With the withdrawal of foreign capital, Vietnam's bullish stock market has also faced unprecedented pressure. Since the beginning of 2023, the securities holdings of foreign investors in Vietnam's main stock market have decreased by nearly 2 billion US dollars. Just in the week starting from March 25, overseas investors have net sold stocks worth 7 trillion Vietnamese dong!So, speaking of this, the loss of 3 billion USD in foreign investment, compared to the hundreds of billions of USD that can be lost with just a slight movement within Vietnam, which one would be more severe? It can be said that this is simply not worth mentioning! So why would Western countries make such a big fuss to warn Vietnam?

Why does the United States want to shift the blame? We must understand that with the strong U.S. dollar index, Vietnam, facing difficulties both domestically and internationally, is going through its darkest hour. But this is just the beginning!
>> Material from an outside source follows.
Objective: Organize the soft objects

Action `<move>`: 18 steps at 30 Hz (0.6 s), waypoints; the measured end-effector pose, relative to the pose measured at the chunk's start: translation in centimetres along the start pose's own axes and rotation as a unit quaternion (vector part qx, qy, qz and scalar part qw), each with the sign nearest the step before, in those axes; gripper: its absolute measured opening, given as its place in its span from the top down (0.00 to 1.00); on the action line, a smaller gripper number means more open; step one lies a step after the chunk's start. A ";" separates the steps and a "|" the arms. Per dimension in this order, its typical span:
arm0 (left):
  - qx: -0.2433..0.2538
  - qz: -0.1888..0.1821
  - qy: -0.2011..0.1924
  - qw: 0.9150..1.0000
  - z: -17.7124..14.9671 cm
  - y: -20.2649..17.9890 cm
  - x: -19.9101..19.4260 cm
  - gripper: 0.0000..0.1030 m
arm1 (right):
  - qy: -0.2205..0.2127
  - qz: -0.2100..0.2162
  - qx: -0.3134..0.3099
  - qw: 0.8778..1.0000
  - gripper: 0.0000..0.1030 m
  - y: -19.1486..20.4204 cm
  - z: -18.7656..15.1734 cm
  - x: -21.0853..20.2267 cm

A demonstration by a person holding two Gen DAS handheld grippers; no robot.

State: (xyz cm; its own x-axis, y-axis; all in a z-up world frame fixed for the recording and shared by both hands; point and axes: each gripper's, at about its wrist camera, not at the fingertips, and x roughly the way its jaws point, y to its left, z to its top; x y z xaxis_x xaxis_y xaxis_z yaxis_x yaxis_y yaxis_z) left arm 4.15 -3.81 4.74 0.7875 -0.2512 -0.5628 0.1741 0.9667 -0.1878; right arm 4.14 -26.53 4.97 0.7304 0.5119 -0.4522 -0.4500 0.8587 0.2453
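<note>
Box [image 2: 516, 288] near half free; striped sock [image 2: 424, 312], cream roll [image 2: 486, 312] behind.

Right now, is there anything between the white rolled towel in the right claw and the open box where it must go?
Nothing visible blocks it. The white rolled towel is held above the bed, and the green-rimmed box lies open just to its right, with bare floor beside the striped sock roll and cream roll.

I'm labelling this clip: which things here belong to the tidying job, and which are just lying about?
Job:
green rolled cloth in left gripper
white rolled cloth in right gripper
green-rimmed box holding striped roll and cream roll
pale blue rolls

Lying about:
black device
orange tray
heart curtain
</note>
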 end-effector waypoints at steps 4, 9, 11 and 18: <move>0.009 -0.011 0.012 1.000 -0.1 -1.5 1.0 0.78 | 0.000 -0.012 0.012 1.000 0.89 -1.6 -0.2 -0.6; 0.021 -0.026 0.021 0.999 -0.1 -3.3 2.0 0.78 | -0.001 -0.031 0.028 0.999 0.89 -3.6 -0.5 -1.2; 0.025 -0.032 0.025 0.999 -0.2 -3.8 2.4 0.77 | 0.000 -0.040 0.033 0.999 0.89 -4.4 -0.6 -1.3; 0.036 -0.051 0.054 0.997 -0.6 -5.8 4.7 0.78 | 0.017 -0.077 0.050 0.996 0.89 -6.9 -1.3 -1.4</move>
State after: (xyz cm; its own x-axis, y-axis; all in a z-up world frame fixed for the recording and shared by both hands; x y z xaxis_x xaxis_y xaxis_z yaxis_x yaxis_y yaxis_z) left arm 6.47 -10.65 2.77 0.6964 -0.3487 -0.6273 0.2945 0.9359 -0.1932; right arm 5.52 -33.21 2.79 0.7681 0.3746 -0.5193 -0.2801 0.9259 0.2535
The Federal Reserve has recently made tough statements, saying that they will raise interest rates again if necessary. So, what will happen to Vietnam's economy next? Can it still withstand the pressure?

Of course, Vietnam's current economic issues are just a microcosm of developing countries that rely on the U.S. dollar economy globally! It can be said that every move Vietnam makes now will affect the United States' nerves, which is why the U.S. pays so much attention.